To evaluate differences in baseline characteristics for participants with different quartiles of starch intake, 𝜒2 test was conducted for categorical variables, and analysis of variance was conducted for continuous variables. Cox proportional hazards models were conducted with quartiles of sex-specific starch intake as the exposures of interest, incident CVD and mortality as the outcome, and time-to-event as the time metric. We tested for linear trends by using the ordinal score on quartiles of starch intake. Three models were applied in our analyses. Model 1 was adjusted for age, sex, dietary assessment method, season, and total energy intake. Model 2 was additionally adjusted for leisure-time physical activity, smoking status, alcohol consumption, education, heredity score, and diet quality index. Model 3 was further adjusted for hypertension and BMI. Interaction by cereal intake, bread intake, potato intake, and sex were performed by adding a multiplicative factor between these starch food source (quartiles) and starch (continues) in model 3.

Age- and sex-adjusted Cox proportional hazards models were used to examine the associations of AMY1 copy number and AMY1-GRS with risk of CVD and mortality. Interaction by age were performed by adding a multiplicative factor between age and AMY1 copy number in age- and sex-adjusted model. Furthermore, multiplicative interactions between AMY1 copy number or AMY1-GRS and starch intake were evaluated using the Wald test on cross-product terms into multivariable models (the above model 3). The association between starch intake and risk of CVD and mortality were evaluated in strata of AMY1 copy number (1–4 copies, 5–6 copies 7–9 copies, 10 and above copies) and AMY1-GRS (quintiles). We verified the assumption of linearity between starch intake, AMY1 copy number, AMY1-GRS, and risk of CVD and mortality using restricted cubic spline functions with the SAS macro written by Desquilbet and Mariotti [35].

Associations between starch intake and plasma proteins were studied with three multivariable linear regression models: model 1 adjusted for age, sex, season, and total energy intake, model 2 with further adjustment for education, smoking status, alcohol consumption, and leisure-time physical activity, and model 3 with additional adjustment for BMI. Associations between AMY1 copy number and plasma proteins were studied with multivariable linear regression, adjusted for age and sex. Tests of statistical significance were corrected for multiple comparisons using the Bonferroni method for 88 tests (P < 0.00057).

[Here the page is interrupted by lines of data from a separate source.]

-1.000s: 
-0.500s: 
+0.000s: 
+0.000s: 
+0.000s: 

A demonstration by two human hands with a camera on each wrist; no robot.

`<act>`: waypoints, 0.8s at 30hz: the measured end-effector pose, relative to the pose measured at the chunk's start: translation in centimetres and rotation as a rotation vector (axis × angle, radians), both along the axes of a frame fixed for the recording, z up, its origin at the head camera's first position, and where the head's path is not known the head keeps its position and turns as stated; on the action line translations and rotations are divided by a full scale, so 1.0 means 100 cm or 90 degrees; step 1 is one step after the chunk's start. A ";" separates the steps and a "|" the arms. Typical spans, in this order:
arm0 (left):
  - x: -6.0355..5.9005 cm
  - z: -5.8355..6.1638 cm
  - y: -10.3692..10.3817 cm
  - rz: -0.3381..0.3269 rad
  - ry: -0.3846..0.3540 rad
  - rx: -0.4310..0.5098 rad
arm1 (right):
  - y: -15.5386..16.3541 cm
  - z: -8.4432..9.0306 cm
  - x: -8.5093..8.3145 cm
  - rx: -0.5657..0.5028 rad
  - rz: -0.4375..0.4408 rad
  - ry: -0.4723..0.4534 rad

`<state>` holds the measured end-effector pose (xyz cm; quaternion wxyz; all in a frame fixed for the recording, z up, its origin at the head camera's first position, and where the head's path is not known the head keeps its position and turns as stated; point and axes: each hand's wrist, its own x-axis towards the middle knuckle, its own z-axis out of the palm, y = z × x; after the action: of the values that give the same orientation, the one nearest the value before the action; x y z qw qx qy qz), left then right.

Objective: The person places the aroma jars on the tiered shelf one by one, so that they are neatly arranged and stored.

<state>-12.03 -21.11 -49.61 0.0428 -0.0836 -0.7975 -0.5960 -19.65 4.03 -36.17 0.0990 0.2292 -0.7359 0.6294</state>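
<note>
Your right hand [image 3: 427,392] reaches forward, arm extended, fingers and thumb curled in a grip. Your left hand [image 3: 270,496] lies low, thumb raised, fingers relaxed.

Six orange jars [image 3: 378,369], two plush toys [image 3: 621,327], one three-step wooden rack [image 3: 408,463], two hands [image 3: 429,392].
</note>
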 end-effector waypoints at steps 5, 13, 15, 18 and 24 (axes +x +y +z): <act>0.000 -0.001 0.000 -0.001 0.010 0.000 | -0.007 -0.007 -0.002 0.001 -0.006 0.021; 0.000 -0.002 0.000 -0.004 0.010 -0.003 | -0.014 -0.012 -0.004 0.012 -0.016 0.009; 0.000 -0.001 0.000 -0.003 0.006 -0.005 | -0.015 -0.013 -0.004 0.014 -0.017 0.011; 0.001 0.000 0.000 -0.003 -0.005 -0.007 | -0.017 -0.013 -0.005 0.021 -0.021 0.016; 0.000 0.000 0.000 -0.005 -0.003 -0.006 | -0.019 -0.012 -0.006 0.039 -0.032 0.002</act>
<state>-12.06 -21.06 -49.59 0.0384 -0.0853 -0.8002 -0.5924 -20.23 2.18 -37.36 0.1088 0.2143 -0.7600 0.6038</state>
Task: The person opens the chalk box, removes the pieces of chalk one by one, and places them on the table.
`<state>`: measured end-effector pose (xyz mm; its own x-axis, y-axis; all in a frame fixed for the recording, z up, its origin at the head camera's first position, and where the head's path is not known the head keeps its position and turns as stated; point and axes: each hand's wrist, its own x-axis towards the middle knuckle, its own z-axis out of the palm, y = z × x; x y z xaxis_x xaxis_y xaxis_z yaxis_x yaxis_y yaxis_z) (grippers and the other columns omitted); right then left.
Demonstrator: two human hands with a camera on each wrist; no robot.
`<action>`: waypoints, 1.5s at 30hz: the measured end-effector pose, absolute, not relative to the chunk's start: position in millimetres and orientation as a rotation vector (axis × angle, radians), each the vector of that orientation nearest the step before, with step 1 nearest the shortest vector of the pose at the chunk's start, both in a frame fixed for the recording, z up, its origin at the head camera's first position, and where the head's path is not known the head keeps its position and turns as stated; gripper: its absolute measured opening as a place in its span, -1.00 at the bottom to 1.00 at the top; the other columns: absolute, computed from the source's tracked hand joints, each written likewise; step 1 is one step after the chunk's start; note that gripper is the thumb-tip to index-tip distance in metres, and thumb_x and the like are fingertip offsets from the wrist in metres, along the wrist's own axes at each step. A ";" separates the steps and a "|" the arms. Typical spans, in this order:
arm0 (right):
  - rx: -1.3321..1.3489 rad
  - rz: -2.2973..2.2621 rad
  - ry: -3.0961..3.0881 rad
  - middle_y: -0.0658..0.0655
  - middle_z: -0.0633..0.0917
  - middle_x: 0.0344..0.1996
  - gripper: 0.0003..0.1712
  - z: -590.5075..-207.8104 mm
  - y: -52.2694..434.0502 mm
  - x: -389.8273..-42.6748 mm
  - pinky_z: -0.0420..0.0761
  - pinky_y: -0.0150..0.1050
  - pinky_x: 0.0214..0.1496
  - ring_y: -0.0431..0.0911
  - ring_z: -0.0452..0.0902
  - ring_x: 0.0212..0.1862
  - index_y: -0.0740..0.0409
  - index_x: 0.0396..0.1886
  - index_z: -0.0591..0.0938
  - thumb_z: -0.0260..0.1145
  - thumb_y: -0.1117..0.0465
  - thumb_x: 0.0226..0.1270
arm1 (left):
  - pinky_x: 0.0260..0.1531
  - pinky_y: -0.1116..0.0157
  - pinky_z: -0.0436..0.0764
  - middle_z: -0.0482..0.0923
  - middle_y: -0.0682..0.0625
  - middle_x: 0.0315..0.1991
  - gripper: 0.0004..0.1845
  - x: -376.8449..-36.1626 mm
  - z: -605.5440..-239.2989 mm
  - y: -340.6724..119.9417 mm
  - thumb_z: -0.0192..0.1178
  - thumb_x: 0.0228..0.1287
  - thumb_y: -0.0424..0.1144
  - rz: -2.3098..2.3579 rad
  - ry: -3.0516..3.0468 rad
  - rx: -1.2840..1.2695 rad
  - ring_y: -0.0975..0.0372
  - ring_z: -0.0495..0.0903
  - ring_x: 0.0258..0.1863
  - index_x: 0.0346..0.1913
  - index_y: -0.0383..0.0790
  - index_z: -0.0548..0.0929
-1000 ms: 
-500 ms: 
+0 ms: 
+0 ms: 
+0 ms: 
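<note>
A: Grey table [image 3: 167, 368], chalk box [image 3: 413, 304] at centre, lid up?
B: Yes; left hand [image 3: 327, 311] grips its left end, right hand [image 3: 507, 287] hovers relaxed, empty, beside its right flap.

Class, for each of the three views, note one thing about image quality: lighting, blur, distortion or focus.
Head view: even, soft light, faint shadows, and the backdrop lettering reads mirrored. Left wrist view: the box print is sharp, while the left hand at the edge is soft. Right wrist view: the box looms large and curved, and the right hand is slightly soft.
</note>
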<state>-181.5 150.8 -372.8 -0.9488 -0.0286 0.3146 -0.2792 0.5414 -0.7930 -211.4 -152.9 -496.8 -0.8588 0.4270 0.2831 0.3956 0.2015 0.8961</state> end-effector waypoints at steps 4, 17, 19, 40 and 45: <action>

Cox proportional hazards models were used to study associations between proteins that were associated with starch intake or AMY1 copy number (after Bonferroni correction) and risks of CVD and mortality. Models 1 were adjusted for age and sex, and model 2 were further adjusted for physical activity, smoking status, alcohol consumption, educational level, and heredity scores. To test for the potential influence of obesity in the association between plasma protein and risk of CVD and mortality, we additionally adjusted this model for BMI (model 3). All tests were two-sided, and we considered P < 0.05 to be statistically significant. SAS version 9.4 (SAS Institute Inc., Cary, NC, USA) was used for the analyses.